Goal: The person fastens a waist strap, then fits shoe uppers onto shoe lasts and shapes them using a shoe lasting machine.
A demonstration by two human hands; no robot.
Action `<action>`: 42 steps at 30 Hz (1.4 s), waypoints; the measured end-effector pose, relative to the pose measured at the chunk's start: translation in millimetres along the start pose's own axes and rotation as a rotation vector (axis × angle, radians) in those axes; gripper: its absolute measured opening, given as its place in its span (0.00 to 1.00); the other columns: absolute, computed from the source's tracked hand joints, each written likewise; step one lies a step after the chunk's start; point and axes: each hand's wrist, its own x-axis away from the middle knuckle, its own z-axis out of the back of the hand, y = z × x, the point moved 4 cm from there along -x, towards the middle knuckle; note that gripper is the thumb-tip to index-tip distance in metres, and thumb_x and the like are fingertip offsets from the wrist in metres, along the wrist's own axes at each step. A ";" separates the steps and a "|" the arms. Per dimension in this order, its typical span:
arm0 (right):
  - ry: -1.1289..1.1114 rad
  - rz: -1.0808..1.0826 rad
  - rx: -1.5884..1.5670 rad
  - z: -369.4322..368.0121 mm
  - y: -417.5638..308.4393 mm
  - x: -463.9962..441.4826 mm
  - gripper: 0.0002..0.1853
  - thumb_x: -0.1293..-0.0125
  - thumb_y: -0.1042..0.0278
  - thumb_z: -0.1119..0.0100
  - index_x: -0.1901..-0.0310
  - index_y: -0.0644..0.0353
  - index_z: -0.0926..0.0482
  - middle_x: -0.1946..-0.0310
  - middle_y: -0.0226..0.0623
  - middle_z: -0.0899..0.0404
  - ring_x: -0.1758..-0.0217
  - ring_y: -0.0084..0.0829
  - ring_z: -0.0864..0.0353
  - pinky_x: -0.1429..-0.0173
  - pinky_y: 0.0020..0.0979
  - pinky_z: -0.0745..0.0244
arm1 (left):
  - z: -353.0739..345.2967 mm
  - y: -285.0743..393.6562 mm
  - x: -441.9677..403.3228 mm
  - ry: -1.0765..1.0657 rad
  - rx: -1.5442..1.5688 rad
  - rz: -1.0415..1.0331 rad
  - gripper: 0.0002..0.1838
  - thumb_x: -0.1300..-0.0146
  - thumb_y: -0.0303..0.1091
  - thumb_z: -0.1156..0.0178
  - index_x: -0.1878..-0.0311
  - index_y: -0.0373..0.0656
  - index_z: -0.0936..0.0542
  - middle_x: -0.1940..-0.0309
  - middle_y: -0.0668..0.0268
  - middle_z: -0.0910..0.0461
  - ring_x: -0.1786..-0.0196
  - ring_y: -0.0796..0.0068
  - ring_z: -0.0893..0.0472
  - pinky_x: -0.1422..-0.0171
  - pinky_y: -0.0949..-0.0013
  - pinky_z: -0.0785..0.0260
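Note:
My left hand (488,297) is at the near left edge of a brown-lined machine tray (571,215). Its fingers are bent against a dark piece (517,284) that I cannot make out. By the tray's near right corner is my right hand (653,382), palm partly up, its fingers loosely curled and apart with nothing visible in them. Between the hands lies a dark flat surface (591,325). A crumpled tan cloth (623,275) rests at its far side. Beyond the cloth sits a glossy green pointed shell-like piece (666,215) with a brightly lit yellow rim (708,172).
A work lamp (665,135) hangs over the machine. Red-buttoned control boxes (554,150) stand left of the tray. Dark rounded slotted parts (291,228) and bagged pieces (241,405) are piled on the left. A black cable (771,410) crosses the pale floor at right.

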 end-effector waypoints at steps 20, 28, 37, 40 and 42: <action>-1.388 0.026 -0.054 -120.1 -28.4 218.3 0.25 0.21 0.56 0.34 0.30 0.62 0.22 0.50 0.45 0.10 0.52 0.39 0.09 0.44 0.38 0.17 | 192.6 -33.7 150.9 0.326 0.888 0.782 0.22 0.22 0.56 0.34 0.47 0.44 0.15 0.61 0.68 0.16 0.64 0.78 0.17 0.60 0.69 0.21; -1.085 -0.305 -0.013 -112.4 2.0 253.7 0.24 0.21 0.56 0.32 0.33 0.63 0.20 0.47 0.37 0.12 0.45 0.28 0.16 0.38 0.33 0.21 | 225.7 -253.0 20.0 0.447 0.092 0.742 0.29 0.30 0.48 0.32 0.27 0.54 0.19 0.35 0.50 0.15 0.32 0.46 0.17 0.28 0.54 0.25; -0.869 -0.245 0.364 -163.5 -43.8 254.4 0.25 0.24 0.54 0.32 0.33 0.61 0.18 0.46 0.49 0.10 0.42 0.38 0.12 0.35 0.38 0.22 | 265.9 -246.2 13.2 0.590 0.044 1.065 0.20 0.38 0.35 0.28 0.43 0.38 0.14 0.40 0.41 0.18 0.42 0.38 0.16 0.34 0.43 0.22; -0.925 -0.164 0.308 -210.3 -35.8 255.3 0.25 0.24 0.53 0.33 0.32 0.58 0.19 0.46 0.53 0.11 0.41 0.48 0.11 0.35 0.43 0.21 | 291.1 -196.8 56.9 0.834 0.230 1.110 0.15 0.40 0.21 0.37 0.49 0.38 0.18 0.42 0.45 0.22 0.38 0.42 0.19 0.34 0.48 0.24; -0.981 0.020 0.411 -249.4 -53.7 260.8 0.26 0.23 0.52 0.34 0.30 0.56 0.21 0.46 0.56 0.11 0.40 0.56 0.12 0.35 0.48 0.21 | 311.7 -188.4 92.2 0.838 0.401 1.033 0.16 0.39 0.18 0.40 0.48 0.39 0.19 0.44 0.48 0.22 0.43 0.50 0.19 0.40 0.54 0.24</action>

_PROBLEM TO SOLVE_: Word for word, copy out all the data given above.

_RESULT OF THE TASK_:
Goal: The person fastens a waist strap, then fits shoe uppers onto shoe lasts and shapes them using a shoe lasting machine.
A demonstration by two human hands; no robot.
Action `<action>`: 42 steps at 30 Hz (1.4 s), waypoints; the measured end-effector pose, relative to the pose measured at the chunk's start: translation in millimetres along the start pose's own axes and rotation as a rotation vector (axis × angle, radians) in those axes; gripper: its absolute measured opening, given as its place in its span (0.00 to 1.00); the other columns: absolute, computed from the source's tracked hand joints, each written likewise; step one lies a step after the chunk's start; point and axes: each hand's wrist, its own x-axis away from the middle knuckle, its own z-axis out of the back of the hand, y = z × x, the point moved 4 cm from there along -x, towards the middle knuckle; note that gripper is the thumb-tip to index-tip distance in metres, and thumb_x and the like are fingertip offsets from the wrist in metres, along the wrist's own axes at each step. A ";" separates the steps and a "|" the arms. Per dimension in this order, its typical span:
arm0 (right):
  - ry: -1.1289..1.1114 rad
  - rz: -1.0808..1.0826 rad
  - rx: -1.5884..1.5670 rad
  - z: -369.4322..368.0121 mm
  - y: -417.5638..308.4393 mm
  - x: -463.9962..441.4826 mm
  - gripper: 0.0002..0.1853
  - thumb_x: -0.1293..-0.0125
  - thumb_y: -0.1042..0.0278
  - thumb_z: -0.1119..0.0100
  - index_x: -0.1901..-0.0310
  - index_y: -0.0644..0.0353
  - index_z: -0.0926..0.0482
  - middle_x: -0.1946..-0.0310
  - middle_y: -0.0226..0.0623
  - middle_z: -0.0899..0.0404
  - ring_x: -0.1758..-0.0217
  - ring_y: -0.0084..0.0829
  - ring_z: -0.0864..0.0353
  - pinky_x: -0.1429..-0.0173
  - pinky_y: 0.0020..0.0979
  - pinky_z: -0.0745..0.0244
arm1 (left):
  - z: -353.0739..345.2967 mm
  - y: -285.0743..393.6562 mm
  - x: -441.9677..403.3228 mm
  - ry: -1.0765..1.0657 rad
  - rx: -1.5442..1.5688 rad
  - rz: -1.0415..1.0331 rad
  - gripper: 0.0002..0.1838
  - thumb_x: -0.1300..-0.0146
  - thumb_y: -0.0303..0.1091
  - thumb_z: -0.1156..0.0178
  - index_x: -0.1878..-0.0311
  - index_y: -0.0373..0.0656
  - index_z: -0.0936..0.0542
  - middle_x: -0.1940..-0.0309
  - middle_y: -0.0668..0.0268
  - middle_z: -0.0910..0.0461
  - ring_x: -0.1786..-0.0196
  - ring_y: -0.0796..0.0068
  - ring_z: -0.0893..0.0472
  - pinky_x: -0.1422..-0.0171
  - pinky_y: -0.0949..-0.0013
  - pinky_z: -0.0785..0.0260
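Note:
My left hand (488,297) is at the near left edge of a brown-lined machine tray (571,215). Its fingers are bent against a dark piece (517,284) that I cannot make out. By the tray's near right corner is my right hand (653,382), palm partly up, its fingers loosely curled and apart with nothing visible in them. Between the hands lies a dark flat surface (591,325). A crumpled tan cloth (623,275) rests at its far side. Beyond the cloth sits a glossy green pointed shell-like piece (666,215) with a brightly lit yellow rim (708,172).
A work lamp (665,135) hangs over the machine. Red-buttoned control boxes (554,150) stand left of the tray. Dark rounded slotted parts (291,228) and bagged pieces (241,405) are piled on the left. A black cable (771,410) crosses the pale floor at right.
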
 end-effector waypoints at steps 20, 28, 37, 40 and 42: <action>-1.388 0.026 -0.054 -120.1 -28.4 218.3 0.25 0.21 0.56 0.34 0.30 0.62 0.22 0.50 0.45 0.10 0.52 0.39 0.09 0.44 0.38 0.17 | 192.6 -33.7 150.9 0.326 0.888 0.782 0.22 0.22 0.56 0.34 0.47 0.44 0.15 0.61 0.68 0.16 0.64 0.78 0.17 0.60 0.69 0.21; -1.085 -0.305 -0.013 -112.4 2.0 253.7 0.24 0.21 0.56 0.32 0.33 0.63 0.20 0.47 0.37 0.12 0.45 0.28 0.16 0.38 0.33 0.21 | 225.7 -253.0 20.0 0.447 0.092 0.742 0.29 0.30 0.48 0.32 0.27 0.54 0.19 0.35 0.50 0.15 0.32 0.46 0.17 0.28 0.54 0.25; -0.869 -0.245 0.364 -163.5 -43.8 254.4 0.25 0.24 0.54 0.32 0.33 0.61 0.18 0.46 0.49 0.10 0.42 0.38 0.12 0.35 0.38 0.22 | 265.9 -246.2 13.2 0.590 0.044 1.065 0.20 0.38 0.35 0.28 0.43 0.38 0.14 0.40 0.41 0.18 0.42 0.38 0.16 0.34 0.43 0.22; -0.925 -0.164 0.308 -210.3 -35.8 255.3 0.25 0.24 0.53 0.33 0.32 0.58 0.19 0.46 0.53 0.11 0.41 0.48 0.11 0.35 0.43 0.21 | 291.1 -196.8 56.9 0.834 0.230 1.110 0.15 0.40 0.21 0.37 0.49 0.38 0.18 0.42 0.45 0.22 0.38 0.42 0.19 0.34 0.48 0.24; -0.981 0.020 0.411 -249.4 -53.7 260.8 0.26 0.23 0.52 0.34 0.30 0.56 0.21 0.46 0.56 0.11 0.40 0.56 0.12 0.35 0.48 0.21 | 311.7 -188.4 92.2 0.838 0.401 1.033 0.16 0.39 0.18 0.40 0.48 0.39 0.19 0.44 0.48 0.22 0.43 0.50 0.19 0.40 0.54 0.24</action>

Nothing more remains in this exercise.